The biggest challenge identified by Kapa.ai is the "inference ≠ experience fallacy": the inference model, despite being able to think step-by-step, lacks a priori experience with retrieval tools. Even with rigorous hints, it struggled to retrieve high-quality results and to distinguish between good and bad outputs. The model is often hesitant to use the tools provided by Kapa.ai, similar to the experiments Kapa.ai conducted last year using the o1 model. This highlights a broader problem: inference models excel at abstract problem solving, but optimizing the use of tools without prior training remains an outstanding challenge.

Main findings

The experiment revealed an obvious "reasoning ≠ experience fallacy": the reasoning model itself does not "understand" the retrieval tool. It understands the function and purpose of the tool, but does not know how to use it, whereas humans possess this tacit knowledge after using the tool. Unlike traditional processes, where experience is encoded in heuristics and optimization, the reasoning model must be explicitly taught how to use the tool effectively.
Although the o3-mini model is capable of handling larger contexts, Kapa.ai observes that it does not provide significant improvement over models such as 4o or Sonnet in terms of knowledge extraction. Simply increasing the context size is not a panacea for improving retrieval performance.
Increasing the inference strength of the model will only slightly improve factual accuracy. kapa.ai's dataset focuses on technical content relevant to real-world use cases, rather than math contest problems or advanced coding challenges. The impact of inference strength may vary by domain and may produce different results for datasets containing more structured or computationally complex queries.
One area in which the model does excel is code generation, suggesting that inference models may be particularly well suited to domains that require structured, logical output rather than pure retrieval.
Inferential models do not have tool-related knowledge.

Reasoning ≠ Empirical Fallacy

The key conclusion of the experiments is that the inference model does not naturally possess tool-specific knowledge. Unlike finely tuned RAG processes, which encode retrieval logic into predefined steps, inference models process each retrieval call from scratch. This leads to inefficiency, indecision, and sub-optimal tool usage.

To mitigate this, several possible strategies can be considered. Further refinement of the cueing strategy, i.e., constructing tool-specific instructions in such a way as to provide more explicit guidance to the model, may be helpful. Pre-training or fine-tuning the model for tool use could also familiarize it with specific retrieval mechanisms.

In addition, a hybrid approach can be considered, where predefined heuristics handle certain tasks and inference models selectively intervene when needed.

These ideas are still in the speculative stage, but they point to ways to bridge the gap between reasoning ability and actual tool implementation.

summarize

While the modular inference-based RAG did not show significant advantages over traditional processes within the context of Kapa.ai's use cases, the experiment did provide valuable insights into its potential and limitations. The flexibility of a modular approach remains attractive. It can improve adaptability, simplify upgrades, and dynamically adjust to new models or data sources.
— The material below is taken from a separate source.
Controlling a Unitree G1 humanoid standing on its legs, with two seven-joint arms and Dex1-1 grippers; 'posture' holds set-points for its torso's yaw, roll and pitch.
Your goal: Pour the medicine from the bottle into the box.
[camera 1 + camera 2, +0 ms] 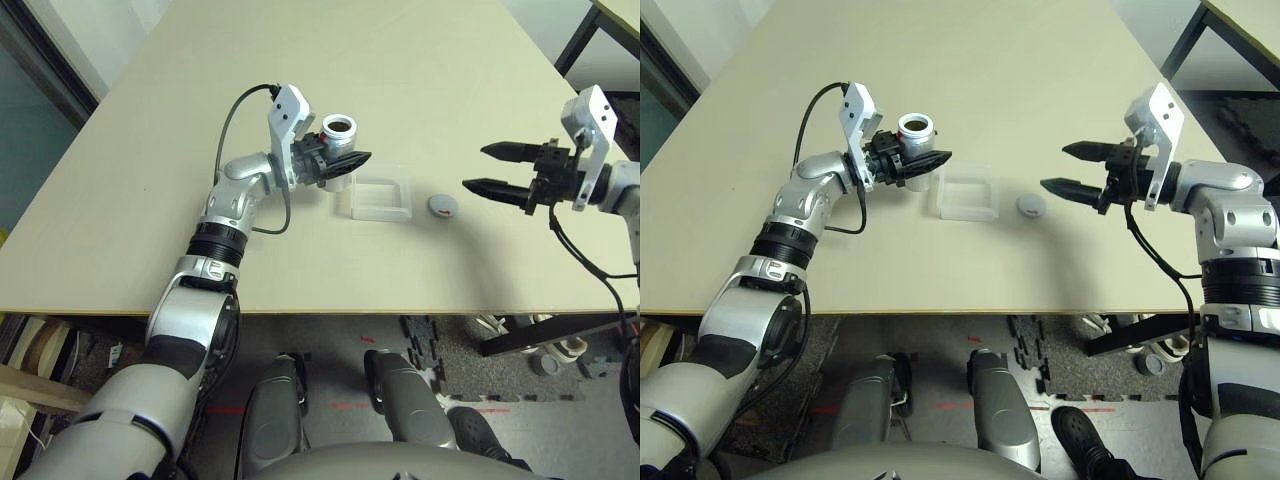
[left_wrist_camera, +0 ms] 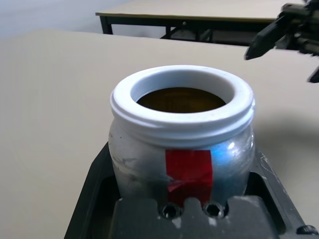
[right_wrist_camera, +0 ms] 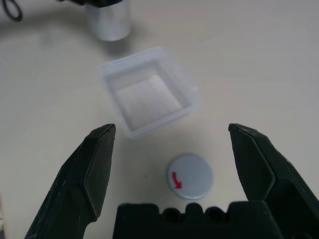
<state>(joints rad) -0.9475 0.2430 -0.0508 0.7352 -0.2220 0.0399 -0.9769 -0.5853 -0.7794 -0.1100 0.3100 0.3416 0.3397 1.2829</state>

Looking ahead, a number of promising technologies deserve further exploration:

Use different cueing strategies and pre-training/fine-tuning to improve the way the model understands and interacts with the retrieval tool.
Use reasoning models strategically in certain parts of the process, e.g., for specific use cases or tasks such as complex question answering or code generation, rather than orchestrating the entire workflow.

At this stage, reasoning models like o3-mini have not outperformed traditional RAG processes for core retrieval tasks within reasonable time constraints. As models advance and tool usage strategies evolve, modular reasoning-based RAG systems may become a viable alternative, especially for domains requiring dynamic, logic-intensive workflows.